Sukses swasembada beras, hingga serangan balik ekspor bawang merah ke Thailand belum lama ini di tiga tahun pertama, Menteri Pertanian Amran Sulaiman kini tertantang untuk mengembalikan kejayaan rempah-rempah Indonesia 500 tahun yang lalu.
Rempah-rempah nusantara sangat mendunia pada masa itu. Rempah-rempah menjadi daya pikat banyak negara di dunia untuk berlabuh ke Indonesia. Mereka menjadikan sejumlah daerah penghasil rempah di Indonesia sebagai mitra dagang strategis.
Sanking bernafsunya, beberapa negara bahkan menghalalkan berbagai cara untuk mendapatkan hingga menguasai rempah-rempah di beberapa daerah di Indonesia. Salah satu cara yaitu dengan menjajahnya. Meskipun tidak semua daerah berhasil ditundukkan.
"500 tahun yang lalu Indonesia jaya akan rempah-rempah, lada, kopi dan lainnya bukan karena tambang. Kita harus kembalikan kejayaan Indonesia," kisah Amran, antusias.
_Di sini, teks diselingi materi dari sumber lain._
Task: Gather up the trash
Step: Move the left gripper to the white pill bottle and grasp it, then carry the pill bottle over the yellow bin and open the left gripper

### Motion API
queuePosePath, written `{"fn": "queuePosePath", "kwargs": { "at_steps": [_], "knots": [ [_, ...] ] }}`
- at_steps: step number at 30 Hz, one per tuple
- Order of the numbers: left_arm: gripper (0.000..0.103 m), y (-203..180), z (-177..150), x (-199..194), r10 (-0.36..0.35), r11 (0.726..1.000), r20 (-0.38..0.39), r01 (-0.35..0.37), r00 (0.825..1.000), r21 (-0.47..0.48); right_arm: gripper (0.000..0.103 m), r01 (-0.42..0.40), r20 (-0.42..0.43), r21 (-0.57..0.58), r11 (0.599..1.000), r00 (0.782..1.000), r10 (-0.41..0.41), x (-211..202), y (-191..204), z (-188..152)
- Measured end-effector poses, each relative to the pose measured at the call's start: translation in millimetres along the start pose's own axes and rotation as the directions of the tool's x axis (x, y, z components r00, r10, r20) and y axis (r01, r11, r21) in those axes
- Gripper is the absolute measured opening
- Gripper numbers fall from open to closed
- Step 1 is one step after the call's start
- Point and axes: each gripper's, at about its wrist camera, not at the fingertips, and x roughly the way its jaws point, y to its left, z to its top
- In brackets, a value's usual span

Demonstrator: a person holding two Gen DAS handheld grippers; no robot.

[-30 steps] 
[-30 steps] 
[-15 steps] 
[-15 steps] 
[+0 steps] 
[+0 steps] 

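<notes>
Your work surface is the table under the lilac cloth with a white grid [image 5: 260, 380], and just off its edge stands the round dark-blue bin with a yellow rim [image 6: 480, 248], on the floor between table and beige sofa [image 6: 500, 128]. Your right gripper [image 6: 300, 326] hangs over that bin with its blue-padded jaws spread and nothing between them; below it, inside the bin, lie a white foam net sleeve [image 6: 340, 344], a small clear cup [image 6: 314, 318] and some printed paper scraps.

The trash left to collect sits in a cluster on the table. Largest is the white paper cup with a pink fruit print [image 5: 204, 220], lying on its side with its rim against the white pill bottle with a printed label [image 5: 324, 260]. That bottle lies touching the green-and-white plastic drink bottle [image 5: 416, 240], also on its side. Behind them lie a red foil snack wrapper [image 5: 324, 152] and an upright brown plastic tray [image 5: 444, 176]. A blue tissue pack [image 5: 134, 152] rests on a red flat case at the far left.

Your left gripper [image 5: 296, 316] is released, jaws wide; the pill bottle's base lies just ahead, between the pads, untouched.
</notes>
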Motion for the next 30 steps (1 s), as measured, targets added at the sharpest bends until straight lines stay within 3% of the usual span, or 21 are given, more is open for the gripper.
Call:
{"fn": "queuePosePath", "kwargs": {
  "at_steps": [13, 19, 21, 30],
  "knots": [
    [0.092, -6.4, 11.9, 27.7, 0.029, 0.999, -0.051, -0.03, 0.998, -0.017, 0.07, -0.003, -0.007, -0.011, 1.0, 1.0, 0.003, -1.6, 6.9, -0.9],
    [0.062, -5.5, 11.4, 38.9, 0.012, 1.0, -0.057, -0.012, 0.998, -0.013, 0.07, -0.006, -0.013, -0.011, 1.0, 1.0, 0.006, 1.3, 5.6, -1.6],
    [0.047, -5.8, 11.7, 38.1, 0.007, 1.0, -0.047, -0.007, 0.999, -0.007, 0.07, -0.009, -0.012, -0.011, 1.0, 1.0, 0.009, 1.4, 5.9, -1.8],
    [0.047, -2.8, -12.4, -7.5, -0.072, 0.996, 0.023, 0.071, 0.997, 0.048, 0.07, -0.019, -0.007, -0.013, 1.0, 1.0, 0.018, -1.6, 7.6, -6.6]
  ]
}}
Quallah Battoo atau dalam ejaan baru dikenal sebagai Kuala Batu adalah salah satu daerah yang paling dikenal di dunia ratusan tahun silam sebagai produsen lada hitam berkualitas tinggi. Wilayah kekuasaan Quallah Battoo saat ini adalah wilayah administrasi Kabupaten Aceh Barat Daya (Abdya).
Sejak 1789 teluk Kuala Batu sudah menjadi pusat perdagangan rempah-rempah yang banyak disinggahi kapal-kapal Eropa dan Amerika. Sayang, Pada tahun 1832 Kerajaan Kuala Batu hancur dibombardir oleh pasukan infrantri Amerika Serikat menggunakan USS Potomac, kapal perang canggihnya pada masa itu, yang disamarkan sebagai kapal dagang Denmark.
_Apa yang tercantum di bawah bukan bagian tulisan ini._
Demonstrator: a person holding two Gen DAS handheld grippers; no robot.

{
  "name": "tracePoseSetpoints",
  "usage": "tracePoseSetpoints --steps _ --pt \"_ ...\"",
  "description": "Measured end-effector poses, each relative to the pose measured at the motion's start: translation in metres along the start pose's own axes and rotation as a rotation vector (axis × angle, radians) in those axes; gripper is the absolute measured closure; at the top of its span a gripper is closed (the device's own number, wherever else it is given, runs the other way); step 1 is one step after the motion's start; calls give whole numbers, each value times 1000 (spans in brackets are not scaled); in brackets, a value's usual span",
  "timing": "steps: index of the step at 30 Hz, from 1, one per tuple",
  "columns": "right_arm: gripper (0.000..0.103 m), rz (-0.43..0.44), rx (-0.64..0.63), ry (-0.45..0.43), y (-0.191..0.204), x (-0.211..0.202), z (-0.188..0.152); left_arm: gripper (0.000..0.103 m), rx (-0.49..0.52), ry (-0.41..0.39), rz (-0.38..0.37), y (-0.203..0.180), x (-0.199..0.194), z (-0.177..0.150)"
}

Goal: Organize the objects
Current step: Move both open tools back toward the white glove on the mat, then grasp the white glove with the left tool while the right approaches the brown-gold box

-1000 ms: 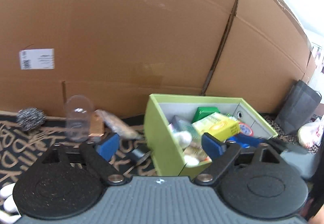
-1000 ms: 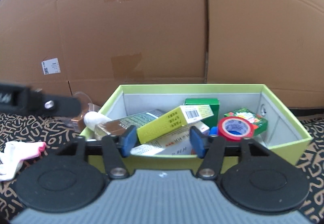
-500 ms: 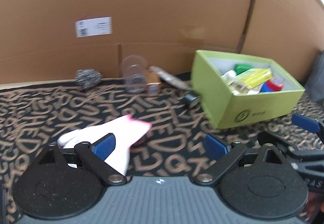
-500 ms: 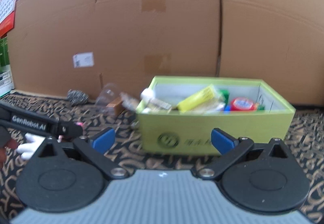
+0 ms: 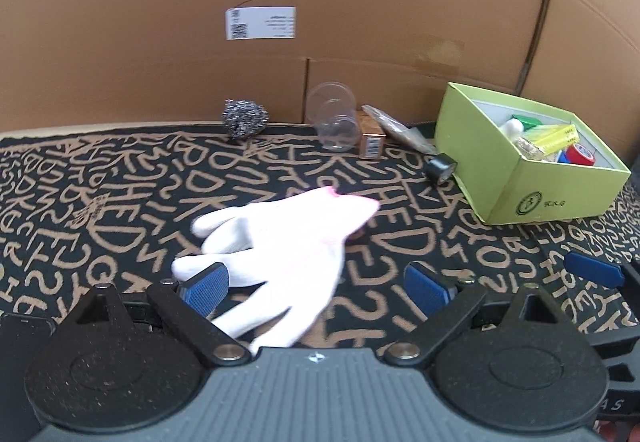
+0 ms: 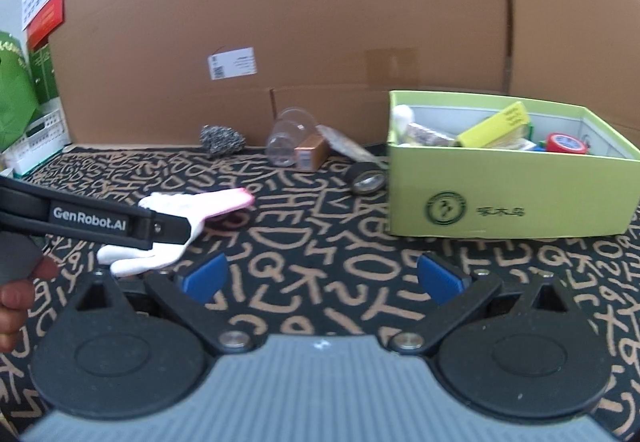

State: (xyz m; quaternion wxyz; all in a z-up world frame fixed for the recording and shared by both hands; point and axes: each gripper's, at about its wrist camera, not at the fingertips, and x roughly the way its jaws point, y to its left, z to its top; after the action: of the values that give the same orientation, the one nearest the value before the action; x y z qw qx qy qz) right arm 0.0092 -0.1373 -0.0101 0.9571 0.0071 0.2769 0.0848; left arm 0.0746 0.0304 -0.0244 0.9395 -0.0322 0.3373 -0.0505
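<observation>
White cotton glove (image 5: 280,242) lies flat on the lettered mat (image 5: 100,202), just ahead of our left gripper (image 5: 316,286), cuff pointing away toward the green box (image 5: 500,178). Both the left and our right gripper (image 6: 322,278) gape empty; the left is nearer.

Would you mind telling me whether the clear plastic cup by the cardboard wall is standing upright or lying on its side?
On its side. The clear plastic cup lies on the patterned mat, round mouth facing the camera, beside a small brown box.
</observation>
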Motion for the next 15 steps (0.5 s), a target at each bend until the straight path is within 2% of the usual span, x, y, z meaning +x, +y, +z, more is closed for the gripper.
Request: tracePoseSetpoints --steps 4,7,11,13,15 --pt "0 13 -31 29 9 9 -3 5 -55 24 23 26 7 -7" --pt "0 21 -26 58 12 18 -5 5 -68 44 -1 34 18 -9" --pt "0 24 -29 79 18 23 -6 5 -8 54 -27 23 36 -4" --pt "0 21 -40 81 20 23 -7 5 23 66 -16 19 50 -2" --pt "0 18 -41 82 21 24 -6 15 86 31 2 13 55 -3"
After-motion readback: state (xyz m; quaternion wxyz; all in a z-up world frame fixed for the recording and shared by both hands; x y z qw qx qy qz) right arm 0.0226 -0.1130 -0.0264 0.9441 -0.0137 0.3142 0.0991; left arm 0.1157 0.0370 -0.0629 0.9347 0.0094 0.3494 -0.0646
Sejarah penyerangan tersebut terdokumentasi dengan baik di Amerika Serikat dengan tajuk The First Sumatran Expedition (Tahun 1832) dan The Second Sumatran Expedition (Tahun 1838). Dua-duanya menyasar Quallah Battoo dengan alasan serangan balik atas perompakan kapal dagangnya. (https://en.m.wikipedia.org/wiki/Sumatran_expeditions)
Bukan perangnya yang ingin diulang, tapi kejayaan rempah-rempahnya. Bupati Aceh Barat Daya Akmal Ibrahim yang baru dilantik pada 14 Agustus 2017 lalu saat dikonfirmasi IstanaPos.com mengaku sangat antusias menyahuti rencana Mentan Amran tersebut. Bahkan sekitar setahun terakhir, sebelum menjadi Bupati, mantan jurnalis Serambi Indonesia yang juga hobi bertani ini mengaku sudah melakukan penangkaran bibit lada. Salah satunya lada perdu.
"Karena salah satu kelebihan lada perdu ini tidak perlu tiang panjat. Tapi saya juga mengembangkan lada panjat, karena umurnya lebih panjang dan produksinya lebih tinggi," tuturnya beberapa waktu lalu.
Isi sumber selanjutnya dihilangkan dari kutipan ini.